The slide suggests that the intention of the reforms is to halve the number of approved providers to 600 from the current 1200 by 2021 and halve it again to 300 by 2031. This is like turning the stove onto high and then getting cinders for dinner.


It is clear that only a minority of providers across the country will survive the scorching and it will be those who develop the sort of profits that allow them to acquire competitors.

The entire sector is under pressure to improve their financial performance and their acquisition skills. This must have been a chilly warning to smaller operators across the country, particularly the not-for-profits providers who are poorly equipped to compete. There are a multitude of consultants eager to help them for a fee.

No one is looking at the consequences for the residents or the staff who through no fault of their own are trapped in this roller coaster ride. Staff have to cope with a revolving door of managers, policies and corporate cultures.

The residents have no choice and no say in who will look after them as they are bought and sold with their nursing homes by aggressively competing companies that have to watch every cent if they are to survive.

The slide also shows that in 12 years, by 2028 the government will no longer be providing a buffer against unpredictable high aged care costs for most of us - only for the most disadvantaged.  Those who are lucky to have a heart attack will escape but those with dementia who are in care for several years will pay for it all. 

Our country is regressing from one where we care and are responsible for one another to one where the biggest and strongest fight with each other to survive and the rest are forgotten.

Update: September 2016 - The fly in the ointment

The problem in all this is that the government was forcing the seniors to fund all this by encouraging them to pay for their care by giving the companies large loans (RADs or Refundable Accomodation Deposits) which they were supposed to invest in new facilities, use the interest, and then refund the capital.  Instead the companies used it to buy existing nursing homes initiating this feeding frenzy. 
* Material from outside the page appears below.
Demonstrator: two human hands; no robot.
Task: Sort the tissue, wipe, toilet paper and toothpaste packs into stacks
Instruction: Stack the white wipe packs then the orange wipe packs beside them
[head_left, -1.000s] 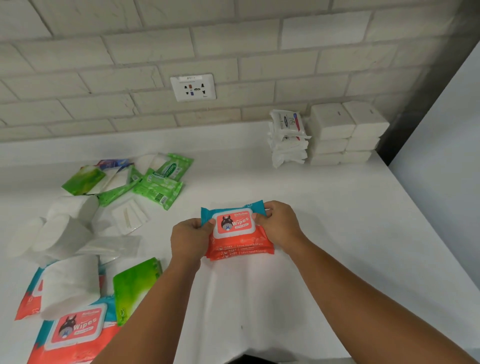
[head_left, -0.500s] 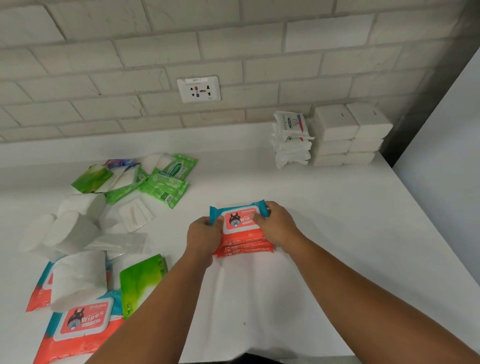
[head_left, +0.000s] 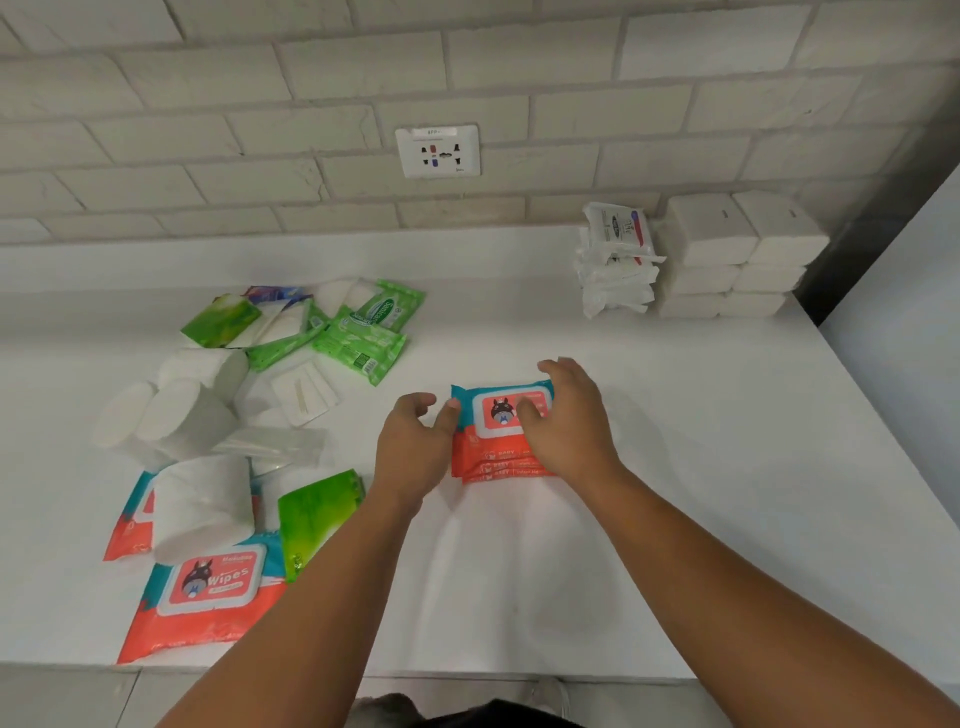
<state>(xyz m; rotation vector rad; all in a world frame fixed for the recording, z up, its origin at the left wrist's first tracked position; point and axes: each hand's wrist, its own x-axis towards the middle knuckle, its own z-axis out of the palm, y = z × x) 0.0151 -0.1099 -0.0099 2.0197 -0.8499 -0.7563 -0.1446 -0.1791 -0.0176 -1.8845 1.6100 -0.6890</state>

Prices rocketed and facilities and the residents in them were traded for much more than they were worth and more than the income they made could justify.  It became a ponzi scheme funded by government.  By September 2016 it had all come unstuck. Share prices have tumbled and so have the value of the assets that were purchased.  An insightful analyst looked at the figures and predicted what was going to happen.  His conclusion accurately sums up the problems when government trusts the free market.

Regulating a for-profit sector funded with public money is really really hard. It requires the intricate placement of carrots and sticks within the system to drive the right behaviour. It is further complicated by the fact that these carrots and sticks will inevitably spawn unintended second order carrots and sticks. Rest assured, free market participants will always find a way to dodge the sticks and feast on the juiciest carrots.
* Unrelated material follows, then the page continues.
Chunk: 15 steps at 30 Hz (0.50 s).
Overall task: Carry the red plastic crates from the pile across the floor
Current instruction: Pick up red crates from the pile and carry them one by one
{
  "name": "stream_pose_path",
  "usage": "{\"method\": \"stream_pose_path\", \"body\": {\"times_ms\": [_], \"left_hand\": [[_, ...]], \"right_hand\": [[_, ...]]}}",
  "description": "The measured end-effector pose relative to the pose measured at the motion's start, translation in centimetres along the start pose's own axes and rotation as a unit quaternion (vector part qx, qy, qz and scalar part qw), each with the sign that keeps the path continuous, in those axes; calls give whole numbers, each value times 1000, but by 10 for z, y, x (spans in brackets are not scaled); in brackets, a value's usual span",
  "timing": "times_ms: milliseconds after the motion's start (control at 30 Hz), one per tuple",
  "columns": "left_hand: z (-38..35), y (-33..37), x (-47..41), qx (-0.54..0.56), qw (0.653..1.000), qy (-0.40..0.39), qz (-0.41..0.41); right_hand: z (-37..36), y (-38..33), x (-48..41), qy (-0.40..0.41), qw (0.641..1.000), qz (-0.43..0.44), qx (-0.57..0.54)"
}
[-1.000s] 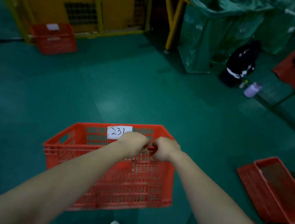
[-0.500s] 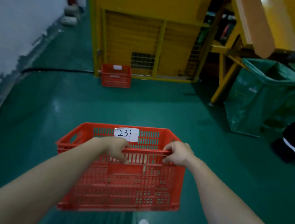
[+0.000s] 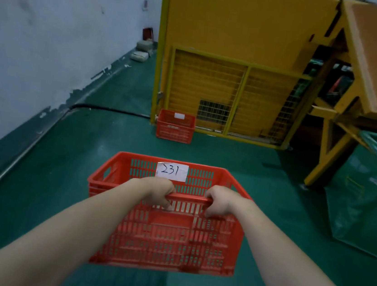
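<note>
I hold a red slatted plastic crate in front of me, off the green floor. A white label reading 231 sticks to its far wall. My left hand and my right hand both grip the crate's near rim, a hand's width apart. The crate looks empty inside. A second red crate with a white label stands on the floor ahead, against the foot of the yellow machine.
A yellow machine with a mesh guard fills the far side. A yellow frame leg and a green bag stand at the right. A white wall runs along the left, with a black cable on the floor.
The view has swung left and lifted: the pile of crates and the bags have left the frame, the far crate is now straight ahead. My hands have moved apart along the rim.
</note>
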<state>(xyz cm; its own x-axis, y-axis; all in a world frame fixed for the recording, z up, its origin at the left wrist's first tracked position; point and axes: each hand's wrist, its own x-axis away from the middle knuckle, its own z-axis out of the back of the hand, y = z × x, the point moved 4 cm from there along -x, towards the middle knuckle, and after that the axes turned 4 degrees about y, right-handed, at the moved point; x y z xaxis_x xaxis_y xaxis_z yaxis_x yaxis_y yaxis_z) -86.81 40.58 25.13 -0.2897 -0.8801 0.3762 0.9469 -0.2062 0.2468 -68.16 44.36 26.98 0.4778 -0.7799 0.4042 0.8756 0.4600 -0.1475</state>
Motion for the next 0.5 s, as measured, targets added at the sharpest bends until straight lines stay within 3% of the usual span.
{"method": "stream_pose_path", "body": {"times_ms": [233,500], "left_hand": [[55,-42,-69,-16,1000,18,-10],[155,-154,-175,-28,997,69,-5]], "right_hand": [[43,4,-97,-40,998,45,20],[135,5,-254,16,999,37,-14]]}}
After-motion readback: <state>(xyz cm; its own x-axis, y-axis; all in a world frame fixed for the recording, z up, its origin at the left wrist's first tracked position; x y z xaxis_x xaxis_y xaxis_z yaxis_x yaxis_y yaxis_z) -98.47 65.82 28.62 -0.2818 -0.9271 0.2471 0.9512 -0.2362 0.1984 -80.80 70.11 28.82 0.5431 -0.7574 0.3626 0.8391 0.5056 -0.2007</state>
Source: RESIDENTIAL AGED CARE SECTOR REVISITED Find the Moat 29 September 2016

By the end of October 2016 the market had plummetted so RAD money is no longer adequately secured. Much of the Living Longer Living Better funding had evaporated together with the private equity investor, the founder and the CEO who sold up and departed when they realised what was going to happen.

The problem in this case is that the carrots are all inducements to do the wrong thing and there are no sticks. Markets are simply impersonal money making mechanisms and unless restrained and controlled will follow the money exploiting any vulnerability whether it is gullible and frail citizens or governments that live in an illusionary unreal world. 
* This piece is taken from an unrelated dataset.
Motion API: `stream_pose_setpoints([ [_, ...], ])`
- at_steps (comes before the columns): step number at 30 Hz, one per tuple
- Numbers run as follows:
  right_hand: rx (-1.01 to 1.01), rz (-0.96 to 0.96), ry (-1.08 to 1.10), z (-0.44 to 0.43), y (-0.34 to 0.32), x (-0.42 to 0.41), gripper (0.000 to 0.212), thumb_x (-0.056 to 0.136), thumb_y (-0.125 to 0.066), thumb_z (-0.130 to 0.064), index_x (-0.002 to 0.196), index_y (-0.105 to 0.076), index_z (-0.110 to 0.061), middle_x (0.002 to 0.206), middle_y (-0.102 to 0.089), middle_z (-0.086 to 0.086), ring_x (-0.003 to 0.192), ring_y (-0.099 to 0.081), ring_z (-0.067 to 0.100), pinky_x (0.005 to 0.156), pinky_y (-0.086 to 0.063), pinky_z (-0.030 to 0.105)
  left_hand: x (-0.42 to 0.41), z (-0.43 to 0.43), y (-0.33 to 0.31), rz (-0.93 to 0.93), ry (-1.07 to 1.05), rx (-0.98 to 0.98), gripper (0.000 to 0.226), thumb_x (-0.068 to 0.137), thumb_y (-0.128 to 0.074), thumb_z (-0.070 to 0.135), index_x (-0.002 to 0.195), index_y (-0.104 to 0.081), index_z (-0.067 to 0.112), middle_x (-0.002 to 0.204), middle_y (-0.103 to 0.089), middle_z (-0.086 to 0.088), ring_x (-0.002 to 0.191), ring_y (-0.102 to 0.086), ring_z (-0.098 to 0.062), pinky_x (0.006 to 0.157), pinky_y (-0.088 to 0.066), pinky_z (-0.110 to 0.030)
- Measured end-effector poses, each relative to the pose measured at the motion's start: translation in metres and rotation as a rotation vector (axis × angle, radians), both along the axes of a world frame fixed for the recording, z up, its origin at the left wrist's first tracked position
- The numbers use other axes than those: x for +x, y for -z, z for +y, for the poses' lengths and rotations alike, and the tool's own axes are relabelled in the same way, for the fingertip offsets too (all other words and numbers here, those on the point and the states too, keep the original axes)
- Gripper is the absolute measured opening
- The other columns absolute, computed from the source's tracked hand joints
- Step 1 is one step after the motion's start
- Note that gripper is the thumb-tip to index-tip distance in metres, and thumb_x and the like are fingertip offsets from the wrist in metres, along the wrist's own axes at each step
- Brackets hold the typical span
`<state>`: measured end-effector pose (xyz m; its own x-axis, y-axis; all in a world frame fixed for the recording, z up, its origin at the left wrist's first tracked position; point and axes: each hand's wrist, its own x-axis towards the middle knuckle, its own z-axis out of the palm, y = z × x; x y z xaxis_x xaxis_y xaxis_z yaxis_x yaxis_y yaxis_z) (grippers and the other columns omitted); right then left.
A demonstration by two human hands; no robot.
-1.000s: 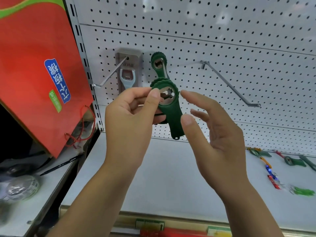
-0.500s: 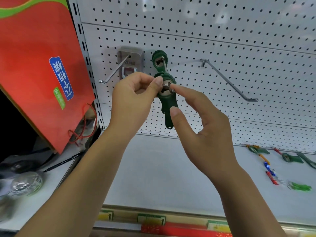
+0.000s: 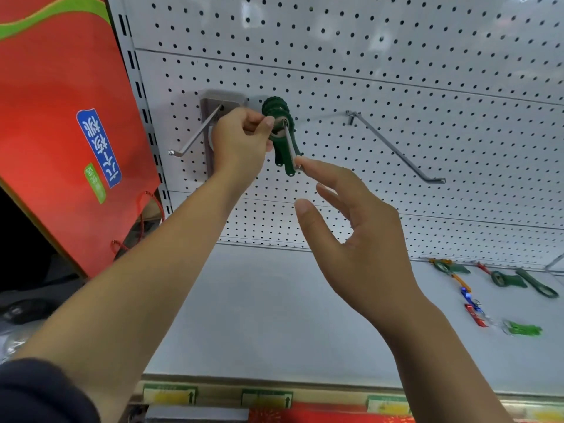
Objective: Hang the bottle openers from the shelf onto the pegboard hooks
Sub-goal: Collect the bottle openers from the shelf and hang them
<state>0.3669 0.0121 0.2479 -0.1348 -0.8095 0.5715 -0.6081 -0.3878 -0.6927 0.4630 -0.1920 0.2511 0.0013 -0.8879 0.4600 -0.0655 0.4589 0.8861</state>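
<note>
Two dark green bottle openers point(image 3: 282, 138) hang together on the middle pegboard hook point(image 3: 291, 145), far back near the board. My left hand point(image 3: 241, 145) pinches the front opener's ring at the hook. My right hand point(image 3: 354, 236) is below and to the right, fingers spread, its index fingertip touching the tip of that hook. More openers lie on the white shelf point(image 3: 268, 309) at the right: green ones point(image 3: 503, 279), a bright green one point(image 3: 523, 328) and a blue and red one point(image 3: 471, 303).
A carded opener point(image 3: 210, 138) hangs behind my left hand on the left hook point(image 3: 195, 135). A bare long hook point(image 3: 396, 148) juts out at the right. A red paper bag point(image 3: 61, 126) stands at the left edge. Price tags line the shelf front.
My left hand has slid the green opener back along the hook against the other one. My right hand let go of it and dropped away, fingers opening.
</note>
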Motion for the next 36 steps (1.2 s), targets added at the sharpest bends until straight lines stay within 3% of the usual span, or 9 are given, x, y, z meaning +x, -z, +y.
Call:
stream_pose_setpoints([
  [4,0.019,0.022,0.010,0.002,-0.001,-0.002,0.041,0.098,-0.061,-0.027,0.139,-0.055,-0.030,0.136,-0.059,-0.022,0.130,-0.052,-0.003,0.111,-0.044,0.030,-0.004,-0.020,-0.001,-0.067,-0.030,-0.028,0.012,0.097,-0.066,0.022,0.092,-0.067,0.010,0.075,-0.068,-0.004,0.076,-0.073,-0.027,0.075,-0.063,-0.041],
  [14,0.038,0.090,0.002,0.005,-0.002,-0.004,0.046,0.098,-0.061,-0.028,0.143,-0.050,-0.032,0.141,-0.055,-0.025,0.131,-0.048,-0.007,0.112,-0.041,0.024,-0.007,-0.039,-0.002,-0.157,-0.092,-0.057,0.008,0.094,-0.069,0.023,0.093,-0.067,0.016,0.076,-0.067,0.006,0.079,-0.072,-0.024,0.078,-0.061,-0.043],
  [19,0.041,0.129,0.009,0.006,-0.002,-0.009,0.049,0.098,-0.062,-0.029,0.145,-0.047,-0.035,0.143,-0.052,-0.026,0.132,-0.045,-0.010,0.110,-0.036,0.014,0.002,-0.020,0.006,-0.229,-0.061,-0.084,0.021,0.095,-0.067,0.020,0.115,-0.065,0.013,0.104,-0.067,0.003,0.096,-0.063,-0.010,0.092,-0.054,-0.029],
  [22,0.027,0.147,0.025,0.008,0.001,-0.014,0.049,0.098,-0.062,-0.029,0.144,-0.048,-0.038,0.141,-0.052,-0.028,0.129,-0.044,-0.014,0.106,-0.033,0.006,0.014,-0.001,0.017,-0.417,-0.067,-0.133,0.038,0.097,-0.065,0.024,0.133,-0.060,0.014,0.132,-0.063,-0.003,0.122,-0.057,-0.015,0.102,-0.042,-0.023],
  [24,0.023,0.172,0.048,0.008,0.006,-0.020,0.048,0.098,-0.062,-0.028,0.143,-0.049,-0.036,0.139,-0.053,-0.027,0.128,-0.042,-0.017,0.104,-0.030,0.002,0.024,0.012,0.029,-0.596,-0.087,-0.194,0.045,0.098,-0.064,0.028,0.140,-0.055,0.016,0.142,-0.057,-0.004,0.132,-0.051,-0.019,0.109,-0.037,-0.027],
  [28,0.008,0.217,0.096,0.010,0.025,-0.037,0.048,0.097,-0.064,-0.023,0.143,-0.051,-0.029,0.140,-0.054,-0.019,0.133,-0.046,-0.007,0.109,-0.031,0.007,0.046,0.041,0.064,-0.832,-0.046,-0.296,0.050,0.095,-0.066,0.036,0.140,-0.056,0.016,0.146,-0.055,-0.002,0.135,-0.048,-0.021,0.113,-0.039,-0.036],
  [31,0.061,0.218,0.120,0.015,0.049,-0.054,0.049,0.097,-0.063,-0.024,0.144,-0.050,-0.029,0.143,-0.054,-0.016,0.137,-0.044,-0.002,0.113,-0.035,0.016,0.053,0.068,0.093,-0.850,-0.013,-0.253,0.051,0.093,-0.068,0.036,0.139,-0.058,0.015,0.147,-0.054,-0.002,0.138,-0.045,-0.020,0.116,-0.032,-0.032],
  [36,0.220,0.231,0.192,0.032,0.091,-0.083,0.051,0.096,-0.062,-0.033,0.145,-0.048,-0.029,0.148,-0.049,-0.014,0.141,-0.040,0.002,0.115,-0.035,0.026,0.036,0.114,0.129,-0.828,0.065,-0.120,0.053,0.095,-0.064,0.040,0.143,-0.054,0.019,0.151,-0.049,0.004,0.144,-0.037,-0.015,0.120,-0.031,-0.039],
])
The problem for the Australian government is that there is now insufficient money to refund the RADs. The government have guaranteed them so they and not the companies carry the risk.  Plans to get the industry itself to pay for insurance to cover the risks inherent in RADs were not implemented. That means that taxpayers are going to have to pay either by propping up these companies or by paying billions of dollars in bonds.

Back to top of sliders

Linked pages in this section

The sections under the fold down sliders below give an outline of each of the linked pages.

The first four slider sections explain how this market works and how it impacts on care.  It examines the risks for nursing homes residents, their communities, those that have no say in what happens to them, and to the system:

  1. Market processes in simple terms
  2. Private Equity
  3. Aged Care in the dark
  4. Risks in the marketplace. Who takes them and who pays?

Slider section: Aged Care failures following, describes how things went horribly wrong in a similar consolidating market in the USA.

Slider section: Competition on price and quality, I look critically at the myth suggesting that the sort of competitive consolidating market we are getting is about keeping prices down and providing good care.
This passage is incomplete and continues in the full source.